Соколов вышел из кабины и заглянул к нам:
— Как дела?
— Все хорошо. А что за река, товарищ лейтенант?
— Река знаменитая — Висла. Слышали такую? Да вы выйдите, промнитесь немного, — предложил Соколов.
Все обрадовались, выскочили из машины и сразу же оказались у братской могилы:
«Вечная слава героям, погибшим при форсировании р. Вислы в августе 1944 г.»
Каждый прочел эту надпись молча, про себя, а через минуту мы уже были опять в машине. Теперь никто не говорил. Наверно, все думали. Вот нас девятнадцать сейчас, а с комвзвода и шофером — двадцать один. А сколько будет потом, когда все закончится?
Подошел комбат Буньков:
— Что, славяне, нахохлились? Погуляли бы.
— Ехать бы уж скорее, товарищ старший лейтенант, — сказал Шукурбек, и его поддержали еще несколько голосов.
— Застряли совсем!
— Когда едешь, как-то веселее.
Мы перебрались через Вислу и все продолжали молчать. Странно, но братская могила не выходила из головы. Неужели это — смерть, и такая реальная, возможная, ощутимая, — где-то рядом?
А как же Геннадий Васильевич? Он был живой, а потом убитый — лежал на машине, в зелени хвои, и люди провожали его, как провожают живого близкого человека. И она провожала, поправляла его волосы… Она любила его. И это так же точно, как то, что существовал он, и существует она, и есть я, и все мы…

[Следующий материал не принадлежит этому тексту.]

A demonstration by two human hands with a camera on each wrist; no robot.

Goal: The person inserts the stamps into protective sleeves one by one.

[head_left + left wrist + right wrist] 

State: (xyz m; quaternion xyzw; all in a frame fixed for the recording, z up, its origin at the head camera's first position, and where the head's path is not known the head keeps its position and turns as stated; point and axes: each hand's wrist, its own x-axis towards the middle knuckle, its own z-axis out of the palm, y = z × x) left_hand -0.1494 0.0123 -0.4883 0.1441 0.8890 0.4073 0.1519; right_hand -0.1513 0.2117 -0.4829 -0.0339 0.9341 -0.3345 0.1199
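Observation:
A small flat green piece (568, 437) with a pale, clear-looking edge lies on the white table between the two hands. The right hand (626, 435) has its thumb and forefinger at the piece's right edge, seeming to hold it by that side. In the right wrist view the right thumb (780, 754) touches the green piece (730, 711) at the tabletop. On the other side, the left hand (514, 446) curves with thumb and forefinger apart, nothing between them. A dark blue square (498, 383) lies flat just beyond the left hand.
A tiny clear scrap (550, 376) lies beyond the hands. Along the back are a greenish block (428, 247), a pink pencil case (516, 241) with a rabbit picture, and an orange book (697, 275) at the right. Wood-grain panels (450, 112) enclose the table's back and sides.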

Смерть… Странно… Ведь и раньше были смерти… Смерть отца — наверно, самая тяжелая… И другие… Как их было много… А сейчас…
Забыть и выбросить всё из головы! Ребята молчали, но, наверно, молчали потому, что впереди у нас бои и, значит, надо думать о них. Это самое важное сейчас. Ведь где-то там — победа, окончательный разгром немцев и, значит, конец всему тому, чем живут люди вот уже четвертый год. Конечно, ребята, сидевшие рядом со мной в машине, думали сейчас об этом и потому молчали.

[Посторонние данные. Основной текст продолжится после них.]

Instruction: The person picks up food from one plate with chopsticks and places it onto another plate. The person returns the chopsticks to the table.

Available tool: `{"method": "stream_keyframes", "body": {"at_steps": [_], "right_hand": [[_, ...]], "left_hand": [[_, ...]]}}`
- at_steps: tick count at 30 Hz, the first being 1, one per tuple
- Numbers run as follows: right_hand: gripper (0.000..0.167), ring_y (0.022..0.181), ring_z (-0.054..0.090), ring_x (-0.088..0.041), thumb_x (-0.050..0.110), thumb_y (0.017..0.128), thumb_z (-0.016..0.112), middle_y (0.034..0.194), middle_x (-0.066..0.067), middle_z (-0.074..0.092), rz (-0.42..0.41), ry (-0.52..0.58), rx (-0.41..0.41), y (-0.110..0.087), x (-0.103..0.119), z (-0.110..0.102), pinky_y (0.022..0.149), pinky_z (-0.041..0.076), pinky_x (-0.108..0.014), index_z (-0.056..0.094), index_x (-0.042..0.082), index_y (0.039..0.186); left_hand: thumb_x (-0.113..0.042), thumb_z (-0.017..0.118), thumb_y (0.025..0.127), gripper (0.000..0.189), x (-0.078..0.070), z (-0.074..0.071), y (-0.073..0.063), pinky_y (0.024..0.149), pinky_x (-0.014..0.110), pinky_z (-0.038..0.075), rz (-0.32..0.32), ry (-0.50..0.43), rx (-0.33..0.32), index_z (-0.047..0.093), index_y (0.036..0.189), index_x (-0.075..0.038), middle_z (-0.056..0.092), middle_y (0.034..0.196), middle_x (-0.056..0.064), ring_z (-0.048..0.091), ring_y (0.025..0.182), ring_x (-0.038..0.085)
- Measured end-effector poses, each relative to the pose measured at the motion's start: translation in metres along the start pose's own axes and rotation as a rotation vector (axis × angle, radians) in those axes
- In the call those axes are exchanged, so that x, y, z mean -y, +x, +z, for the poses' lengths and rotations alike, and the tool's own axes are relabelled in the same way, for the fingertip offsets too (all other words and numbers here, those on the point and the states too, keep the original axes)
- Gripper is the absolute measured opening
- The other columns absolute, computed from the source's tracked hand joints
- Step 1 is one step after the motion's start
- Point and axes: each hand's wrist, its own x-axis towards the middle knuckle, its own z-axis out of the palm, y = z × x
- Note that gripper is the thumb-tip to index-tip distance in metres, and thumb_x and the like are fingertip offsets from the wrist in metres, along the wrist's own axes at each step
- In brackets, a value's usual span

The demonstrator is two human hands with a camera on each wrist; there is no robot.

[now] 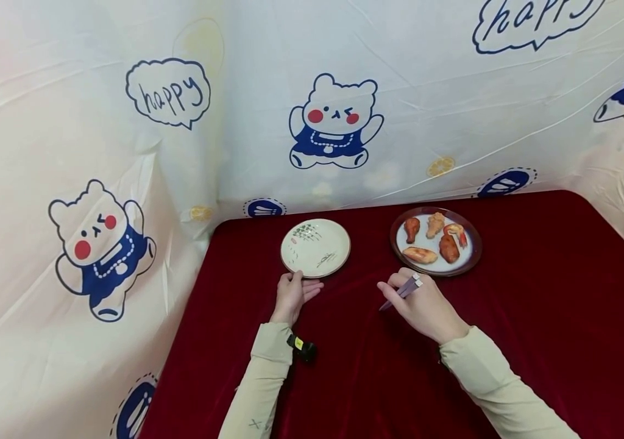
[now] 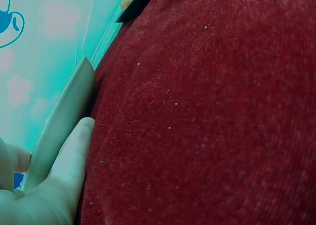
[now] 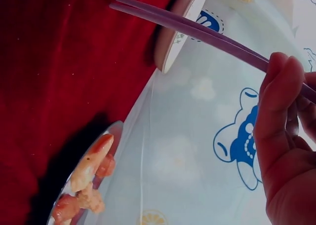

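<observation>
A round cream plate (image 1: 317, 247) with a brown rim and painted sprigs sits at the back left of the table. At its near edge my left hand (image 1: 291, 297) grips the rim, thumb on top and fingers beneath; the left wrist view shows the plate's (image 2: 61, 124) side between them. My right hand (image 1: 424, 305) holds a pair of purple chopsticks (image 3: 197, 30), tips close together and nothing between them. Beyond that hand stands a dark-rimmed plate (image 1: 473, 259) of food pieces: a drumstick (image 1: 412, 229), a shrimp (image 1: 457, 233) and several others.
Dark red velvet cloth (image 1: 345, 366) covers the table. White fabric (image 1: 257, 61) printed with bears and "happy" bubbles hangs behind and along the sides. A black strapped device (image 1: 303, 349) is on the left wrist.
</observation>
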Motion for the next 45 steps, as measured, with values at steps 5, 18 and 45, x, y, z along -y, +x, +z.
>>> {"method": "stream_keyframes", "body": {"at_steps": [5,18,45], "right_hand": [[0.026,0.057,0.041,0.0,0.015,0.091,0.067,0.062,0.013,0.048,0.024,0.049,0.006,-0.002,-0.002,-0.001,0.049,0.04,-0.016,0.061,0.02,0.066],[0.028,0.06,0.057,-0.004,0.02,0.097,0.06,0.069,0.004,0.061,0.173,0.203,-0.157,0.002,-0.02,-0.018,0.053,0.049,-0.014,0.068,0.015,0.07],[0.042,0.058,0.055,0.004,0.031,0.097,0.058,0.073,0.009,0.057,0.512,0.216,-0.471,0.029,-0.083,-0.026,0.052,0.046,-0.006,0.071,-0.004,0.078]], "left_hand": [[-0.019,0.034,0.105,0.039,0.001,-0.001,0.0,0.087,0.035,0.059,-0.003,-0.003,-0.007,0.028,0.136,0.003,0.061,0.116,0.032,0.071,0.097,0.031],[-0.02,0.034,0.105,0.039,0.001,-0.003,0.002,0.091,0.037,0.058,-0.005,0.004,0.013,0.028,0.136,0.003,0.06,0.119,0.033,0.069,0.102,0.034],[-0.02,0.034,0.105,0.04,0.003,-0.002,-0.001,0.087,0.036,0.059,0.004,0.001,-0.008,0.028,0.137,0.004,0.062,0.116,0.032,0.071,0.097,0.032]]}}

Почему же я думал о братской могиле, и о могиле — свежей, совсем свежей могиле Геннадия Васильевича в Лежайске, и видел Наташу? Ведь когда мы встретились с ней, мы не говорили об этом. Говорили о чем-то другом, менее важном, и совсем не важном. А потом она сказала: «Мы встретимся». И даже добавила, как искать ее, и узнала, как искать меня.
А я так и не знал раньше, что она любила его…
Вечерело. По дороге шли и шли воинские колонны. Трехтонки и «газики» с продовольствием и снарядами, «студебеккеры» и «шевроле» с легкими пушками и минометами на прицепе. Телеги с пожилыми возницами и уставшими, тяжело дышащими, как астматики, лошадьми. Реже двигались машины в обратную сторону, к переправе. Чаще санитарные и легковые — «эмки» и виллисоподобные «газики».
Но вот все сгрудилось и перемешалось на дороге. Из-за ближнего леска над колоннами появились два «мессера», пронеслись низко, так что даже было видно летчиков в кабинах, и пошли стегать по шоссейке. Дико заржала лошадь, раздались крики: «Воздух! Воздух!», несколько солдат, подняв в небо автоматы и винтовки, стреляли по самолетам.
У нашей машины упал шофер. Он стоял у радиатора с ведром воды — и вдруг осел на асфальт, и глухо ударилось ведро и потом загремело, уже пустое, полетев под откос.